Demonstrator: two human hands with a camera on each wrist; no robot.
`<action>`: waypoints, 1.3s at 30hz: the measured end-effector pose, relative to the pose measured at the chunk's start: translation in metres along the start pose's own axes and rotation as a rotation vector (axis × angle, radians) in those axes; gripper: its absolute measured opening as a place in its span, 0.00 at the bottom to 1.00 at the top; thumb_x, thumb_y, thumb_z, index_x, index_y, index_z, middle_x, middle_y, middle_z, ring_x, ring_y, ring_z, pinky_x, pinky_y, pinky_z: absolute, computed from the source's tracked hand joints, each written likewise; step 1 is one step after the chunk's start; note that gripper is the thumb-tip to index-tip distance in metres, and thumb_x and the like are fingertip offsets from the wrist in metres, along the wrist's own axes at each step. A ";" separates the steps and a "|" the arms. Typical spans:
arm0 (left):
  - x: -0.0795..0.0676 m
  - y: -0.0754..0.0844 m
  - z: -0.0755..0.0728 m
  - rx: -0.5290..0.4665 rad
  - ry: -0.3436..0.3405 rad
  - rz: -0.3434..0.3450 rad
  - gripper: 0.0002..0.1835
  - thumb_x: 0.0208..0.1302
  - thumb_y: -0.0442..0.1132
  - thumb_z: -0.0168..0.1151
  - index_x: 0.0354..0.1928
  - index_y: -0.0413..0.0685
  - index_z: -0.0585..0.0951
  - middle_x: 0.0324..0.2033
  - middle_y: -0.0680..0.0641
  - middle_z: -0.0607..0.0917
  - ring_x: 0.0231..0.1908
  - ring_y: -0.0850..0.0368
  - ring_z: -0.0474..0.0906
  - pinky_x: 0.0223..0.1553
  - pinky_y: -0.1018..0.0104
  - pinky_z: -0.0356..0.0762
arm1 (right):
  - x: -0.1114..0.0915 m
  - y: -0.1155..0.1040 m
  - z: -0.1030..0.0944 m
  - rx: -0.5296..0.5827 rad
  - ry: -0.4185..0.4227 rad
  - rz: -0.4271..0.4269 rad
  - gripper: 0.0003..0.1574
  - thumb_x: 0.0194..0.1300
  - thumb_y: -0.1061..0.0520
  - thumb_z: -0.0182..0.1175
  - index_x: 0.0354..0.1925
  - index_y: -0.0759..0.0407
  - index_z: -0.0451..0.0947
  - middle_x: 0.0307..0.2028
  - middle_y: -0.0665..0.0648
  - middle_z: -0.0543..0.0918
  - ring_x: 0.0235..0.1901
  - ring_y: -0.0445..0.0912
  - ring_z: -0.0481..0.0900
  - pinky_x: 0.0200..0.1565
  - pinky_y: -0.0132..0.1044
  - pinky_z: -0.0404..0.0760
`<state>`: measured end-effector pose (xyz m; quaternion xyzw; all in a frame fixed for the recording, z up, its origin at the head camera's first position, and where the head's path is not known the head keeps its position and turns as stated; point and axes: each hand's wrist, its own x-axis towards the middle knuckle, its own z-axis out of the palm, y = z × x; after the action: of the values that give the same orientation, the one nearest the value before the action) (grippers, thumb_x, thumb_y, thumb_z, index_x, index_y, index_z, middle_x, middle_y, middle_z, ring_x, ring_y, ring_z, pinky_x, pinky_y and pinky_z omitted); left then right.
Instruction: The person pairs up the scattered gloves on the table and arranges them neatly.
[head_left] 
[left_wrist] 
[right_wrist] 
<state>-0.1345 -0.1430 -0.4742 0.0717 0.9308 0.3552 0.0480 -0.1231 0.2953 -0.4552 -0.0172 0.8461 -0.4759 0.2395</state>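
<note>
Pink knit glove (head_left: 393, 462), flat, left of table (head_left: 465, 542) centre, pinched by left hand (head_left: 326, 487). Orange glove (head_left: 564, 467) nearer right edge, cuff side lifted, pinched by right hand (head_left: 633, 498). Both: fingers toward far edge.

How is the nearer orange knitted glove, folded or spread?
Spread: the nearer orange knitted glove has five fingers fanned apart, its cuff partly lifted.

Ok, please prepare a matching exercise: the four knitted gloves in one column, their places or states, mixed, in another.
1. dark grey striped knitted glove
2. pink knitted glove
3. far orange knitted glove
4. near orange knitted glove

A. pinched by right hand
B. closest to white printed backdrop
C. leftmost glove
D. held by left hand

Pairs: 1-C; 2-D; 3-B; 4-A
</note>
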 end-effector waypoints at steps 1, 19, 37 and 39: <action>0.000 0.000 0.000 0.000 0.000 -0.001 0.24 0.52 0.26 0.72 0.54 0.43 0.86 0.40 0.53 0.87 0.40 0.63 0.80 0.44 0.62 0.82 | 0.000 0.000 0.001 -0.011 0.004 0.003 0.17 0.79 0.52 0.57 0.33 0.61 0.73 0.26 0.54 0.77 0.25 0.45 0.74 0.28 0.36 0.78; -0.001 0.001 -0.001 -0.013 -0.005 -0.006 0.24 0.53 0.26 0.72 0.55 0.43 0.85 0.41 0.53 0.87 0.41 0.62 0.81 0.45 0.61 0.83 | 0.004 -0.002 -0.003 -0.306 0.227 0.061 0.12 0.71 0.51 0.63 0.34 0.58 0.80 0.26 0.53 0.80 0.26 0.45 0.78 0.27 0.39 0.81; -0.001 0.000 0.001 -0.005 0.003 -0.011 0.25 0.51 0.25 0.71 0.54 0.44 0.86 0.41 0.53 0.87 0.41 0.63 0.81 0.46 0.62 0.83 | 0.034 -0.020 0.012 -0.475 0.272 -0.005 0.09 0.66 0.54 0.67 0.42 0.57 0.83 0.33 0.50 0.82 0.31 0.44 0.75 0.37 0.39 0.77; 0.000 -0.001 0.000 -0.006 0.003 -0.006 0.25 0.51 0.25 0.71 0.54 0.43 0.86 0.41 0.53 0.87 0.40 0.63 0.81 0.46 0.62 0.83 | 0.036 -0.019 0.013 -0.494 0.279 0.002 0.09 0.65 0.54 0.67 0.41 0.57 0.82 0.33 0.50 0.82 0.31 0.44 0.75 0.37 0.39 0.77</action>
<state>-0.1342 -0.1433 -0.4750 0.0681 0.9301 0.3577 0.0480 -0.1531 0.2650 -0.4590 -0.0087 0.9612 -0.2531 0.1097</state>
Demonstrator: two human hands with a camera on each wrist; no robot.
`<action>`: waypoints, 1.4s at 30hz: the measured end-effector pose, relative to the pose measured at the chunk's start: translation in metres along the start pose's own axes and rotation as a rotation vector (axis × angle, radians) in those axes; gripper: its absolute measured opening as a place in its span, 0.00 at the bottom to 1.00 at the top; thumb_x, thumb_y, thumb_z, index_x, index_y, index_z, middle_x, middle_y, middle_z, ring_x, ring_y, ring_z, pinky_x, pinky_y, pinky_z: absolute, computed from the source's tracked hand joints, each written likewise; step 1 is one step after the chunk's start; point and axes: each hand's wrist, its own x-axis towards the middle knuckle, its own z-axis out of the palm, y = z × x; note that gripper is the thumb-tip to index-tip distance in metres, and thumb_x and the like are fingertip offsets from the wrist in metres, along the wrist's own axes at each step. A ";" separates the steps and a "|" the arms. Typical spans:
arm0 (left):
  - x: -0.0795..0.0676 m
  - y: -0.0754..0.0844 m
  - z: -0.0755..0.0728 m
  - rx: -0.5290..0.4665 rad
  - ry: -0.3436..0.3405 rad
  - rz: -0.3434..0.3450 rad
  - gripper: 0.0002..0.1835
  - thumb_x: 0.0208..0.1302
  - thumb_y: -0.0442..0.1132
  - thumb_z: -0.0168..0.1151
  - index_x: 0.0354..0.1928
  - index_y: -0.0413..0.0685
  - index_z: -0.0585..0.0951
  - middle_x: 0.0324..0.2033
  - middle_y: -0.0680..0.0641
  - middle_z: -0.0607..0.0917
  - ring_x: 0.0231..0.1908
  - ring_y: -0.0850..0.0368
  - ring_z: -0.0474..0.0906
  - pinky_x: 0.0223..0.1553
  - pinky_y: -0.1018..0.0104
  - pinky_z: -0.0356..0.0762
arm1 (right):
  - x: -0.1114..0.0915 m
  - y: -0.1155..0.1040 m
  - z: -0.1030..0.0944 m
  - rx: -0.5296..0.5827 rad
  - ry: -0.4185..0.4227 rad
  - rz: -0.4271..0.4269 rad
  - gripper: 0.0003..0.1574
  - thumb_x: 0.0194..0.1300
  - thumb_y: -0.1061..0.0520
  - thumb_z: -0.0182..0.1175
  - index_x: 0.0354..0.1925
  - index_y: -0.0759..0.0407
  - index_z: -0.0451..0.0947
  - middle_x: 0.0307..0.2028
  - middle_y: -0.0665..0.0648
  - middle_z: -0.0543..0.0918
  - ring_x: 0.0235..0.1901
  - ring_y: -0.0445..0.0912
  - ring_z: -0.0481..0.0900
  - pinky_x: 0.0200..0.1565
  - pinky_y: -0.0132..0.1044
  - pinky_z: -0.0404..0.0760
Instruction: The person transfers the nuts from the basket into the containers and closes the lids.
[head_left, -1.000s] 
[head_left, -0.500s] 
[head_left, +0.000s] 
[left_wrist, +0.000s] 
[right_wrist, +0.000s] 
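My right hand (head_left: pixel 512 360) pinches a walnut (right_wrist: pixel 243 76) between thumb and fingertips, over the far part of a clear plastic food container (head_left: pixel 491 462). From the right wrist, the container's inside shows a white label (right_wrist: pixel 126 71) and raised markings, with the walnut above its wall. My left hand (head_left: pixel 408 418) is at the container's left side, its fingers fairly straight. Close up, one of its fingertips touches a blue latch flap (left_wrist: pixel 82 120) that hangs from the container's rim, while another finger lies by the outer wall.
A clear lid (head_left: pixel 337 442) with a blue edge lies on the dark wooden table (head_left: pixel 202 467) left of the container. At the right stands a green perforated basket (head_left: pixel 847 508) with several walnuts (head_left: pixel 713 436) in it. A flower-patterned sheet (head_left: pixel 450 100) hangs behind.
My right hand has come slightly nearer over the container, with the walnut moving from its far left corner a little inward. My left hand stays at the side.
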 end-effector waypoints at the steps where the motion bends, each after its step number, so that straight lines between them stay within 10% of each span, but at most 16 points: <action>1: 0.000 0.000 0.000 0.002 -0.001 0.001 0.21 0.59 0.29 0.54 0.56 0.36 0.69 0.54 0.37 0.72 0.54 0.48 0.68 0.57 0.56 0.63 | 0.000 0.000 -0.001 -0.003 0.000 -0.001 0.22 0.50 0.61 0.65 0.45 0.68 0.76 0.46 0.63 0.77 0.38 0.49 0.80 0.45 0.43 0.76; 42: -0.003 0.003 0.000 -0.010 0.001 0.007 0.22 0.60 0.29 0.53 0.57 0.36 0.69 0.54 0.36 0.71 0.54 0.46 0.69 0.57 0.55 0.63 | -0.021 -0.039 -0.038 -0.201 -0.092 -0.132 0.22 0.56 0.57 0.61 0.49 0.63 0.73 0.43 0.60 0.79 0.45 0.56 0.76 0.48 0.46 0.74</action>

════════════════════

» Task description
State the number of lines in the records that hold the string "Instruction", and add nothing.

» Task result
2